The sequence length has nothing to do with the number of neurons. The size is all set here:

self.gru = nn.GRU(input_size = embedding_size, hidden_size = hidden_size, batch_first = True, num_layers=stacked_layers)

Your figure shows an “unrolled” RNN, but this is just for visualization behind the recursive nature behind RNNs. Each blue box labeled LSTM is the exact same network.

scarecrow21 · October 3, 2019, 5:08pm

So, the input is my embedding layer right? And embedding is simply a lookup created for each word in a sentence.

Let’s say my vocab size = 10 and I define my embedding dim = 5. So, each word in my vocab is represented as a 1x5 vector. Now, this vector in input into the RNN.

What I cannot seem to wrap my around is that if I have two sentence of lengths 6 words and 8 words, then I will send vectors of length 6 and 8 to the RNN each of which is a 1x5 vector. But I still have to decide on the input length right?

In PyTorch RNN, seq_len is the length of our input that we want to consider, right? In this case, if seq_len is not deciding the number of neurons, then what is?

vdw · October 4, 2019, 8:14am

The RNN see each word, i.e., a vector of size 5, step by step. If there are 6 words, the RNN sees 6 vectors and then stops. Same with 8 words. Your confusion might stem that LSTM or GRU hides this step-wise processing. You give the model a sequence of a certain lengths, but internally the model loops over the sequence. More words just means more loops before it’s finished.

Obviously, things get problematic with batches if the sequences in a batch have different lengths. One default solutions is to pad all short sequences to the length of the longest sequence.
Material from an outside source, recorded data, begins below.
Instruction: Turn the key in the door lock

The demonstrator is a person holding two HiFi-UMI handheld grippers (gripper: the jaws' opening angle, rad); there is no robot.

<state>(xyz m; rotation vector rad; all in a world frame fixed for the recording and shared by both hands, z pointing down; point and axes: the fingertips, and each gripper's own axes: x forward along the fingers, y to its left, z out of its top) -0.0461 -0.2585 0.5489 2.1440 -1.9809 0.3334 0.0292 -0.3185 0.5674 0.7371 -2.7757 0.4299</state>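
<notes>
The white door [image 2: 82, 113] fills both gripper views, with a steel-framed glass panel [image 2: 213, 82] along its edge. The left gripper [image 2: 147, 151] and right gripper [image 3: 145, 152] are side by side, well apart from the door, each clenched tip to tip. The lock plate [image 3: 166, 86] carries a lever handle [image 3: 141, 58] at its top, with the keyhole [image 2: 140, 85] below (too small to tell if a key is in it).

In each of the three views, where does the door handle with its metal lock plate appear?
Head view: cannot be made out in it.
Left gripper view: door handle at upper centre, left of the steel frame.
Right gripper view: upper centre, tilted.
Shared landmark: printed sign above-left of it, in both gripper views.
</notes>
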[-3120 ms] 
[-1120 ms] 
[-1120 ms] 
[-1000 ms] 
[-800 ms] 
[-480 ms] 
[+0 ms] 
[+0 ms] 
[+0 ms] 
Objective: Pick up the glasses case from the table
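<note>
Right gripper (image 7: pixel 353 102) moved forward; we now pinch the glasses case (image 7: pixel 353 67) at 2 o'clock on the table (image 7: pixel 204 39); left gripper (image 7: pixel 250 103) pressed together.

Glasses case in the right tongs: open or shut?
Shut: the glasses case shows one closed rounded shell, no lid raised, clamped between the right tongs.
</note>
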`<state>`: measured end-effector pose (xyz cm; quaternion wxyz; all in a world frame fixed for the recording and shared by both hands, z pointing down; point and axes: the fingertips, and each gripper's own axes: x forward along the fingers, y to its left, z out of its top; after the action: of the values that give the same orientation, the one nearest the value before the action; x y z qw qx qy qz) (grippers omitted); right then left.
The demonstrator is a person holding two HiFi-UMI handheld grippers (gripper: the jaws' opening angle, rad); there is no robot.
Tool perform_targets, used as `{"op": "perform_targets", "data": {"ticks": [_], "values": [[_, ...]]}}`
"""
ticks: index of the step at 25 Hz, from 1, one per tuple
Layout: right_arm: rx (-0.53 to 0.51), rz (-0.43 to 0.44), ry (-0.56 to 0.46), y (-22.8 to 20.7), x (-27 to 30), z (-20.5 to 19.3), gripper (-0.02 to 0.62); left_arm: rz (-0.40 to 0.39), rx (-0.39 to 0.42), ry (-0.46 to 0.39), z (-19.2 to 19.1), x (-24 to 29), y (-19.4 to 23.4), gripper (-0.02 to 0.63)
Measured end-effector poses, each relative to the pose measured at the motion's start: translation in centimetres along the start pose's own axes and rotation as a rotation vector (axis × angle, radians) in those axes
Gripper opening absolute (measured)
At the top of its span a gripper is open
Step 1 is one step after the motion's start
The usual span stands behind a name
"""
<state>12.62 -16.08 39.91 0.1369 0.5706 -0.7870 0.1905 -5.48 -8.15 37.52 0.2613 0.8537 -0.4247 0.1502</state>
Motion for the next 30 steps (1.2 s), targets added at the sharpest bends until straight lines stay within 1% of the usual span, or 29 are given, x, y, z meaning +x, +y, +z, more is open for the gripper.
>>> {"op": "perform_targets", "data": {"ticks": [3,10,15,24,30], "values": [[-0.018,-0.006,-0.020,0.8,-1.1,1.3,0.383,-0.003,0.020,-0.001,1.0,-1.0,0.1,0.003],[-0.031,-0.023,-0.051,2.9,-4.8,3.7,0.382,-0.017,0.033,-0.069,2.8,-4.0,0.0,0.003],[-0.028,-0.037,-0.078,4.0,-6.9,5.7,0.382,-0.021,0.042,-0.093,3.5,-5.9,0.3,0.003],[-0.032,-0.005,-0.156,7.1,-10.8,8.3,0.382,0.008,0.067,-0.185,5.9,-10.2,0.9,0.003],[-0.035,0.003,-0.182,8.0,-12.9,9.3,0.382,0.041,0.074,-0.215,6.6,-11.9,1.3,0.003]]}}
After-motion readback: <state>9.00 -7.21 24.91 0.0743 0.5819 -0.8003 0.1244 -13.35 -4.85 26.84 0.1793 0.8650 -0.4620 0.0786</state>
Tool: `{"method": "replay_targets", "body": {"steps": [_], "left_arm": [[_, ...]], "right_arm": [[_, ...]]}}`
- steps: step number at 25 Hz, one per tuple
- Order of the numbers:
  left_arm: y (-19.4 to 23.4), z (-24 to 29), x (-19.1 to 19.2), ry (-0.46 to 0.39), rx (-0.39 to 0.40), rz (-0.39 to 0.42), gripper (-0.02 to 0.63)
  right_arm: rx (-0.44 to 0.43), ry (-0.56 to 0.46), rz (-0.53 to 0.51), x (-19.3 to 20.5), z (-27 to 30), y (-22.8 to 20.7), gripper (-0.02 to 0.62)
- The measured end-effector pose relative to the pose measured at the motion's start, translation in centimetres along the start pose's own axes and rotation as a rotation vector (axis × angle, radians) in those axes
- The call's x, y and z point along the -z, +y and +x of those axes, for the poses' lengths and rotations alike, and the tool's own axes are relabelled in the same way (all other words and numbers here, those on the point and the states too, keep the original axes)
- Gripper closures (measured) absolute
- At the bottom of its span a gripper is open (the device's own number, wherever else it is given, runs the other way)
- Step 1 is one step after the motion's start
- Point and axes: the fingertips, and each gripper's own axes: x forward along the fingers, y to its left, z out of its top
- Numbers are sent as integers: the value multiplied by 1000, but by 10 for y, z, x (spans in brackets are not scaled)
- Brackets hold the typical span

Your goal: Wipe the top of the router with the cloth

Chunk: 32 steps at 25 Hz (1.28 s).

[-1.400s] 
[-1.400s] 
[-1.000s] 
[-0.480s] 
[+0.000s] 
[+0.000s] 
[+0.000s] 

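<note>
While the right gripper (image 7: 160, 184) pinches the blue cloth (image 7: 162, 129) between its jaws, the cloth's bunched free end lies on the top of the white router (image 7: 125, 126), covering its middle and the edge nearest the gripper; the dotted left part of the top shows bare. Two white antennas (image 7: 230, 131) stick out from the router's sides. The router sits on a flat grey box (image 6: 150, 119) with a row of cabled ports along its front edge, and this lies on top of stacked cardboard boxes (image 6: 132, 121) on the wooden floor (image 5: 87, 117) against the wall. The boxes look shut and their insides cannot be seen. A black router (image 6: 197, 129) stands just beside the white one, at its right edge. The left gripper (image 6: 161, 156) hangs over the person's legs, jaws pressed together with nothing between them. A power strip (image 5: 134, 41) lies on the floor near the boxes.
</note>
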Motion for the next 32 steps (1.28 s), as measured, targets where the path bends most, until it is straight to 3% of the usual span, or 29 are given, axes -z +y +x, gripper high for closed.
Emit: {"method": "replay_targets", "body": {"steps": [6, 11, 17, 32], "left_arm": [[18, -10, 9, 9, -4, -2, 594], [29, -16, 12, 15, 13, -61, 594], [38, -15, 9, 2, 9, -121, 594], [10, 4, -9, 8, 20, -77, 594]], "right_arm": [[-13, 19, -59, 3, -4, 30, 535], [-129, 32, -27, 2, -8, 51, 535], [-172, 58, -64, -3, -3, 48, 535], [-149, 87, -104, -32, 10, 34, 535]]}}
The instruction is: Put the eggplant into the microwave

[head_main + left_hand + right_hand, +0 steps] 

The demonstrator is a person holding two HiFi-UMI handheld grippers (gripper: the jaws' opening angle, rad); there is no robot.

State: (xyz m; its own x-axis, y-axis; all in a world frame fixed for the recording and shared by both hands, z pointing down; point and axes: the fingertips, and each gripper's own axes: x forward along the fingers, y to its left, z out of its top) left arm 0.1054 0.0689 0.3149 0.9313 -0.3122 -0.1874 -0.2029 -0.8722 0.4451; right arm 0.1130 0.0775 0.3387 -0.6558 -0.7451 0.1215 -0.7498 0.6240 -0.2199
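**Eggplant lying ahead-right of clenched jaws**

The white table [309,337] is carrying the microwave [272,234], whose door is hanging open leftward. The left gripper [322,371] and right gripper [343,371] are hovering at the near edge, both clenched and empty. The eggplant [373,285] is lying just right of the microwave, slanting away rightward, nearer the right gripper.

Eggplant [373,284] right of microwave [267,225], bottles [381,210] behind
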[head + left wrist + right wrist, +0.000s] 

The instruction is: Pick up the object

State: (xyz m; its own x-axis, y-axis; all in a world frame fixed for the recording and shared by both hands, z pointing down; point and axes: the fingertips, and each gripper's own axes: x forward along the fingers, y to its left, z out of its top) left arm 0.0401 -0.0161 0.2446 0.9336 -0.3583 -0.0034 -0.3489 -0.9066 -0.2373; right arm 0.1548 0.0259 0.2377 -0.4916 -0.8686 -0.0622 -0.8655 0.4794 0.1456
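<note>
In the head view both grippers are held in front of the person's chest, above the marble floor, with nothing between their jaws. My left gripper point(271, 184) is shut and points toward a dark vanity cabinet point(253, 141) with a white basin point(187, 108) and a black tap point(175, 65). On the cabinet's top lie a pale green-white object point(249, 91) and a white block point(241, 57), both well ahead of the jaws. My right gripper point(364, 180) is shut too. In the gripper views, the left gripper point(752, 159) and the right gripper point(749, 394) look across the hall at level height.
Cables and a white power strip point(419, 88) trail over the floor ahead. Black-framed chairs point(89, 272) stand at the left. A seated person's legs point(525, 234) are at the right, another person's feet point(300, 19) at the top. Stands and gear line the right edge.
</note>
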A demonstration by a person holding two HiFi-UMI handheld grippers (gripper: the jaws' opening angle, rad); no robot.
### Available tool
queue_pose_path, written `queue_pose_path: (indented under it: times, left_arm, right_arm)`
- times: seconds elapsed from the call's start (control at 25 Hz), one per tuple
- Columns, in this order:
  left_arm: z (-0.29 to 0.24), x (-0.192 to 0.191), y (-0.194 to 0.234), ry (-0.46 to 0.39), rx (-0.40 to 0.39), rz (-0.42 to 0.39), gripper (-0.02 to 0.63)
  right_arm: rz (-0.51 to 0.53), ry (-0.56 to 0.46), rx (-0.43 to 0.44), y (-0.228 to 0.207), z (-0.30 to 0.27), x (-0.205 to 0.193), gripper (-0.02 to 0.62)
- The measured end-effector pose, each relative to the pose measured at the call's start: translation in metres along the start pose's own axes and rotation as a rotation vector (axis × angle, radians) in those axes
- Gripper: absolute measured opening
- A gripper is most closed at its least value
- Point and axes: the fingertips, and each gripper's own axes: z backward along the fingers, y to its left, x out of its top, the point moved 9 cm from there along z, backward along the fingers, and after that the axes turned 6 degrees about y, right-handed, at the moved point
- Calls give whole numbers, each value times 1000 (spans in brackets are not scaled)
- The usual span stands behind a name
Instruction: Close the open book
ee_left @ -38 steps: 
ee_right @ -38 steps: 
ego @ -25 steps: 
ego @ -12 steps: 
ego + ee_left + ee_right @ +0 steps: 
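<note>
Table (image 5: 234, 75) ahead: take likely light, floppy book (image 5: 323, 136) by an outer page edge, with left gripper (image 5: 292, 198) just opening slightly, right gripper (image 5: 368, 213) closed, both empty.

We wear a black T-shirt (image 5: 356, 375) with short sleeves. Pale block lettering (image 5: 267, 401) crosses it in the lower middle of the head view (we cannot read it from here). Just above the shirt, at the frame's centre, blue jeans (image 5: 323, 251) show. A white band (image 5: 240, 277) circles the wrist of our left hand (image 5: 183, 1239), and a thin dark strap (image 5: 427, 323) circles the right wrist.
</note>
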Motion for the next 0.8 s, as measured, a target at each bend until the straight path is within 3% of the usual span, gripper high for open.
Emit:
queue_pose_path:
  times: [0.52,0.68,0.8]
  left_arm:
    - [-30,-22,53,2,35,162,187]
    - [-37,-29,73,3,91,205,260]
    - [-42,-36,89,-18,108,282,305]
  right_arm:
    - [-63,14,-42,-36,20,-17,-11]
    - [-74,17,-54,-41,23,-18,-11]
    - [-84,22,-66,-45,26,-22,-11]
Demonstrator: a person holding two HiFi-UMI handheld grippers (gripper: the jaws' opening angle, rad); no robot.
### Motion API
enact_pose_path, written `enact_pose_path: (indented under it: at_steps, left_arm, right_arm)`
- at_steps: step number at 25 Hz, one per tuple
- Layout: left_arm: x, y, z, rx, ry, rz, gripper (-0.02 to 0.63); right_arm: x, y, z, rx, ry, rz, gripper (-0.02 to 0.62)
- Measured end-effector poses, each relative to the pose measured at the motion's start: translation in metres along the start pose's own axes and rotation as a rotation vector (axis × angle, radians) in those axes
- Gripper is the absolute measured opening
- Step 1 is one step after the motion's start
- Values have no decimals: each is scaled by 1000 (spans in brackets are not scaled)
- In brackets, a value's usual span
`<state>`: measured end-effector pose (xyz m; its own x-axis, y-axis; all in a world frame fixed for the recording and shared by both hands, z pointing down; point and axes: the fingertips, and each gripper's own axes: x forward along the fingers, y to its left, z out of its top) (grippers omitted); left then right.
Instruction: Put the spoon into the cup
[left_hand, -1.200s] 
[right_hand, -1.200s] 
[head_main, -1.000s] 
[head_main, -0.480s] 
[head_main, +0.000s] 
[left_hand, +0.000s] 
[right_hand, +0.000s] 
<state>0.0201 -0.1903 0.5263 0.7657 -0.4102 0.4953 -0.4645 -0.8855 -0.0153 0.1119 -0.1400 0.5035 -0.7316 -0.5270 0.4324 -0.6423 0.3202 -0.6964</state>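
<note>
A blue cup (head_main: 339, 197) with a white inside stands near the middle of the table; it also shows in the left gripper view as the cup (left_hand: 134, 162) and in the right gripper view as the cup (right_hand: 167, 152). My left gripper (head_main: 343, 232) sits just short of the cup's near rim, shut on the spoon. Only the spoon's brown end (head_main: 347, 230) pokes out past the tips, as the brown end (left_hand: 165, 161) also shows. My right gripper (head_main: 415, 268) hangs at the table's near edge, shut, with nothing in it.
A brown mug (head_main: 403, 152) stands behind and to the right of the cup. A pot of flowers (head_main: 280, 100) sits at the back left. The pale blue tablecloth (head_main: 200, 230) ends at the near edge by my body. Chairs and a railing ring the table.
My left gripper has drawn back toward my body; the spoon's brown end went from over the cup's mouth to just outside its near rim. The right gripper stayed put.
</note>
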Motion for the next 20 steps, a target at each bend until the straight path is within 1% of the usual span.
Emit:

The size/complexity of the model (the number of neurons of you will, but it’s better to think in number of trainable parameters) of the LSTM/GRU depends on:

the size of the input (e.g., 5 in your example)
the size of the hidden dimension
number of layers in case of a stacked LSTM/GRU
whether you use uni- or bidirectional.

It does not depend on the sequences lengths. Sure, the processing takes more time for longer sequences.